Stored entries:
* * *

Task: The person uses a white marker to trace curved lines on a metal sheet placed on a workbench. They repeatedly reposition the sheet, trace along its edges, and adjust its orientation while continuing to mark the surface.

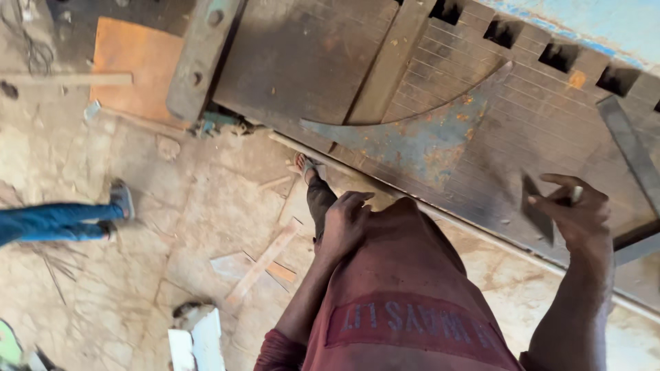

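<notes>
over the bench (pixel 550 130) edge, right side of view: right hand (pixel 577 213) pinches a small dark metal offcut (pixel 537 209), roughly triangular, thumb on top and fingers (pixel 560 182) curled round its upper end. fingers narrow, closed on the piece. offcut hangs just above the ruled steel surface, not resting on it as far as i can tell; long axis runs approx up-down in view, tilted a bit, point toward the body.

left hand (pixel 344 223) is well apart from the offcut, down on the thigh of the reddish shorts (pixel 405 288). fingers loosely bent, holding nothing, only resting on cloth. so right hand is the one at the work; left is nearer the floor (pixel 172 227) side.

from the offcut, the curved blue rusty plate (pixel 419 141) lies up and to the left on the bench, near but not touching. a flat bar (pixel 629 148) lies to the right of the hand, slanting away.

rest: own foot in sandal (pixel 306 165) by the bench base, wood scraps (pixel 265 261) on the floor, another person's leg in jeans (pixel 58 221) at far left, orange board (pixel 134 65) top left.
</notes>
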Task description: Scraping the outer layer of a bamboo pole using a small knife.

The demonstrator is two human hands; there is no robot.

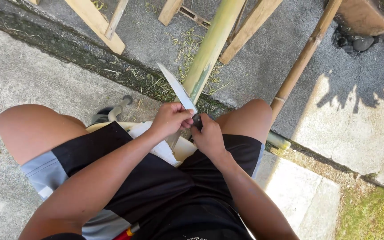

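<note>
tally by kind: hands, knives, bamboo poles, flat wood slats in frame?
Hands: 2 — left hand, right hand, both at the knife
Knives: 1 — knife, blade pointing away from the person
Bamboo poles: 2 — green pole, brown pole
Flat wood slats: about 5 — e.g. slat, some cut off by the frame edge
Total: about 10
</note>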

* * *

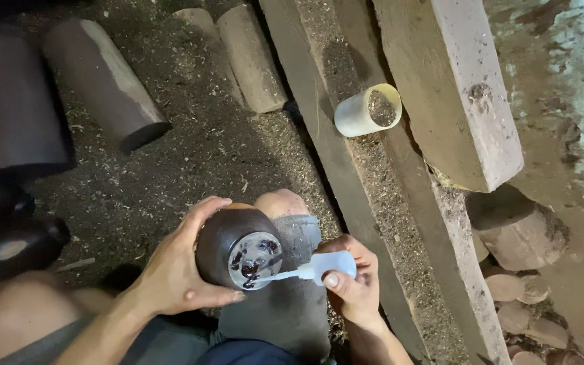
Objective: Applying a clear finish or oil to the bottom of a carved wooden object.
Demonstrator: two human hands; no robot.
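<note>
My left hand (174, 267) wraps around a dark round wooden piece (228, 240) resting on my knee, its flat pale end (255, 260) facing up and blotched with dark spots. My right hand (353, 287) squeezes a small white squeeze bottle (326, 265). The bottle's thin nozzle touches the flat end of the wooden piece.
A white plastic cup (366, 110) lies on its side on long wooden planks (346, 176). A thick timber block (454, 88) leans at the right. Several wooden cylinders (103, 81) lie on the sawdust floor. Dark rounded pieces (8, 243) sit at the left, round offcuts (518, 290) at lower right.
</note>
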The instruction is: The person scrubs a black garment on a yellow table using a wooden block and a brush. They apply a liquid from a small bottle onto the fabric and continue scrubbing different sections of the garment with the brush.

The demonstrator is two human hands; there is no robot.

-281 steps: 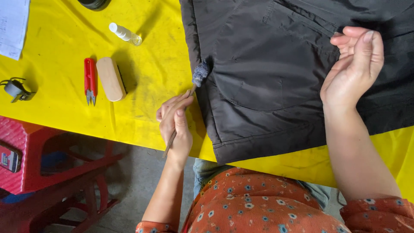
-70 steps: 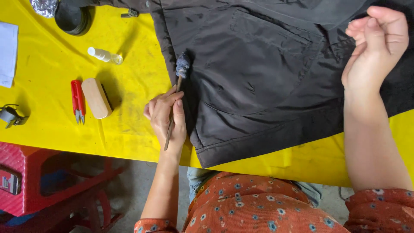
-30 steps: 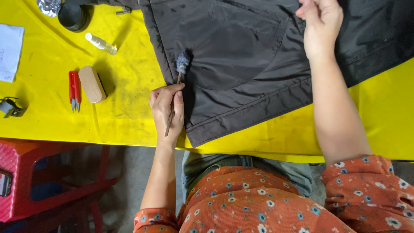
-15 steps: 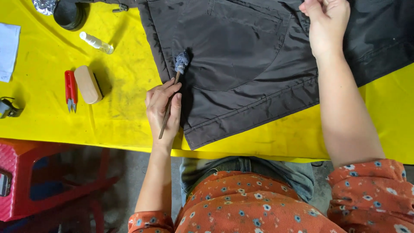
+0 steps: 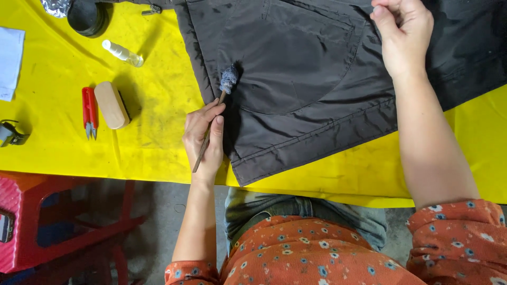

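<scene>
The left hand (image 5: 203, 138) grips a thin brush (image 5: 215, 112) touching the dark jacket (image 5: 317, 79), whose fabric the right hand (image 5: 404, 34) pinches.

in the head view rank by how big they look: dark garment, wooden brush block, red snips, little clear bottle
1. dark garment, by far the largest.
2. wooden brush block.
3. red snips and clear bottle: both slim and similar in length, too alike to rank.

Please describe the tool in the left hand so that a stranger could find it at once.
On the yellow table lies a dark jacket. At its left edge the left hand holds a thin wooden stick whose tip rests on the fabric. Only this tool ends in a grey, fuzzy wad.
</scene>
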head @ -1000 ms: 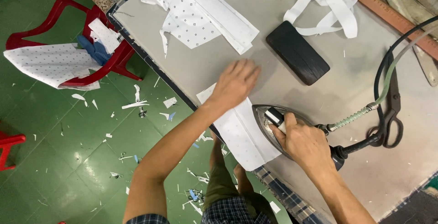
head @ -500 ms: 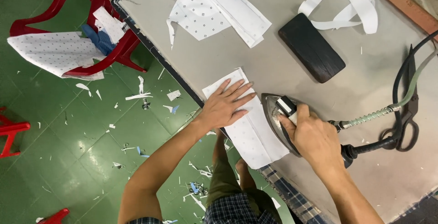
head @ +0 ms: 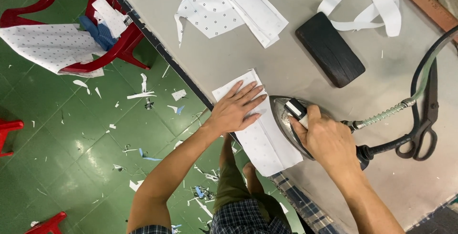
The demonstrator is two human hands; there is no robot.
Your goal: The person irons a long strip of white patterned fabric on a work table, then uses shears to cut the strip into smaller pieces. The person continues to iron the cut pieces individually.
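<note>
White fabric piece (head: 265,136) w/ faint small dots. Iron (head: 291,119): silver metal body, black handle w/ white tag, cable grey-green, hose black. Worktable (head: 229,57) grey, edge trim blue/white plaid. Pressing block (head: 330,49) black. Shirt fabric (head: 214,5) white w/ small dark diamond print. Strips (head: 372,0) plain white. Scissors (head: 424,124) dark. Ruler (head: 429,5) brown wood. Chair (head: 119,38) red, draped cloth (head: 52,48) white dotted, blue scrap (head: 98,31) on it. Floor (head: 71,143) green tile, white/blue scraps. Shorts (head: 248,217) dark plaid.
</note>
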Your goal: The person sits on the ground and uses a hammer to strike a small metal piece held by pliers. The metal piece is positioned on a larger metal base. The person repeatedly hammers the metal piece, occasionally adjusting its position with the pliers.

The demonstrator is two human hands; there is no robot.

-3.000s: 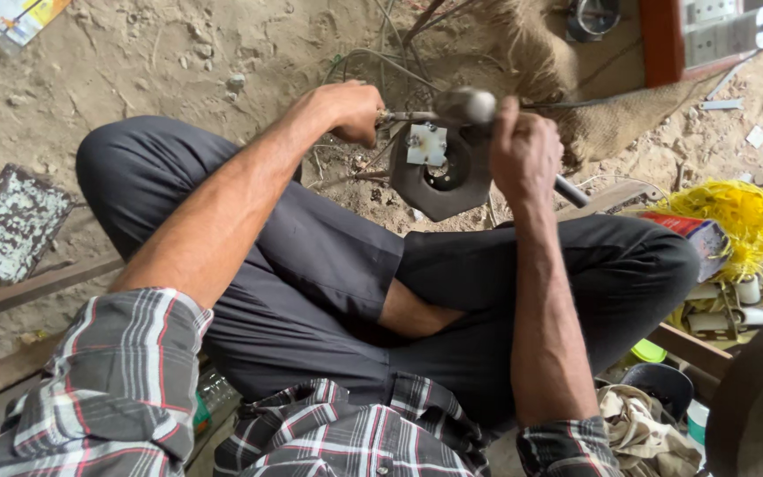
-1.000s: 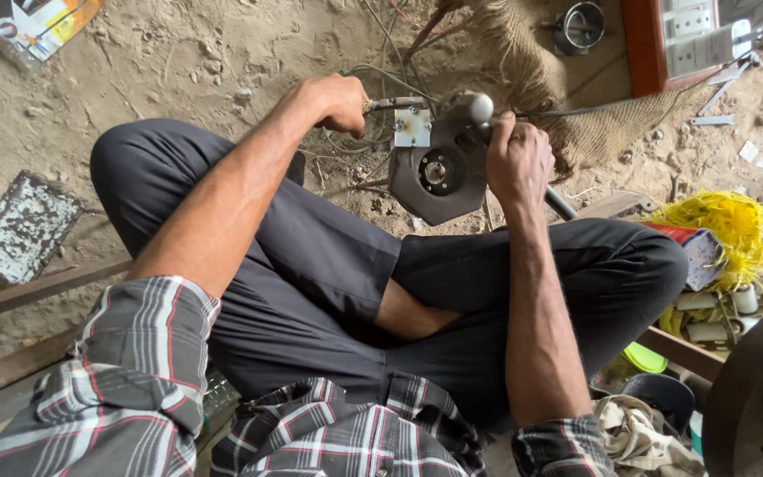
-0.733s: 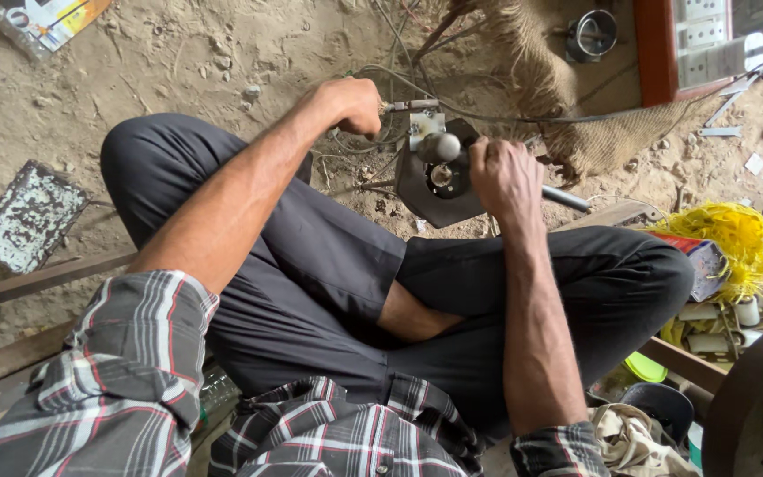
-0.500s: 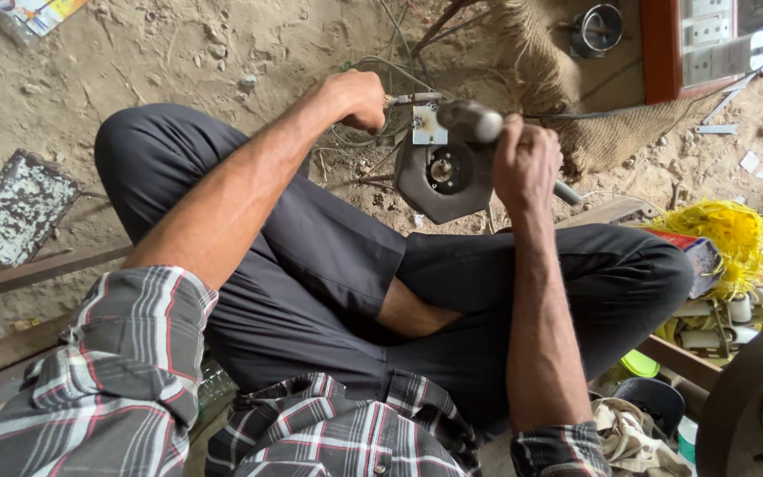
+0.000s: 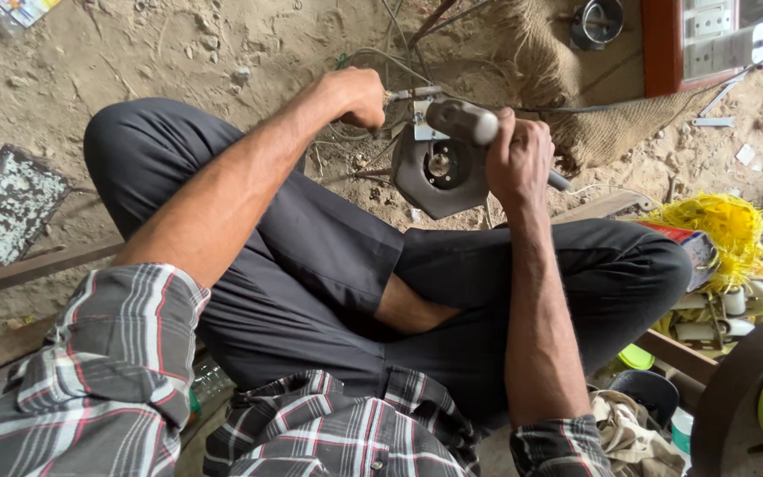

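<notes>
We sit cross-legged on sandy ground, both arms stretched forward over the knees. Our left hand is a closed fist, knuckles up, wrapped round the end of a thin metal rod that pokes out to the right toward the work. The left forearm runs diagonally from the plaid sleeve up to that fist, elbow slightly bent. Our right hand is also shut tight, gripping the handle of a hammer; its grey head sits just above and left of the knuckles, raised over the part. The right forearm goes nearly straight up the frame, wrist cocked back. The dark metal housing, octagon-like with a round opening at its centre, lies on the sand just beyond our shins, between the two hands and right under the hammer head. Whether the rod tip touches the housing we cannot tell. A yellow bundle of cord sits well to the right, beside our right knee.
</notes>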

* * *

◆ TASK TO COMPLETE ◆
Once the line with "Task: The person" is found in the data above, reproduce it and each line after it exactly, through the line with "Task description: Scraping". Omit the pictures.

◆ RESULT OF THE EXERCISE ◆
Task: The person uses a white marker to trace curved lines on a metal sheet placed on a workbench. They repeatedly reposition the sheet, trace along its edges, and adjust its orientation while continuing to mark the surface.


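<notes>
over the bench (pixel 550 130) edge, right side of view: right hand (pixel 577 213) pinches a small dark metal offcut (pixel 537 209), roughly triangular, thumb on top and fingers (pixel 560 182) curled round its upper end. fingers narrow, closed on the piece. offcut hangs just above the ruled steel surface, not resting on it as far as i can tell; long axis runs approx up-down in view, tilted a bit, point toward the body.

left hand (pixel 344 223) is well apart from the offcut, down on the thigh of the reddish shorts (pixel 405 288). fingers loosely bent, holding nothing, only resting on cloth. so right hand is the one at the work; left is nearer the floor (pixel 172 227) side.

from the offcut, the curved blue rusty plate (pixel 419 141) lies up and to the left on the bench, near but not touching. a flat bar (pixel 629 148) lies to the right of the hand, slanting away.

rest: own foot in sandal (pixel 306 165) by the bench base, wood scraps (pixel 265 261) on the floor, another person's leg in jeans (pixel 58 221) at far left, orange board (pixel 134 65) top left.
</notes>
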Task description: Scraping the outer layer of a bamboo pole using a small knife.

The exercise calls for nothing more.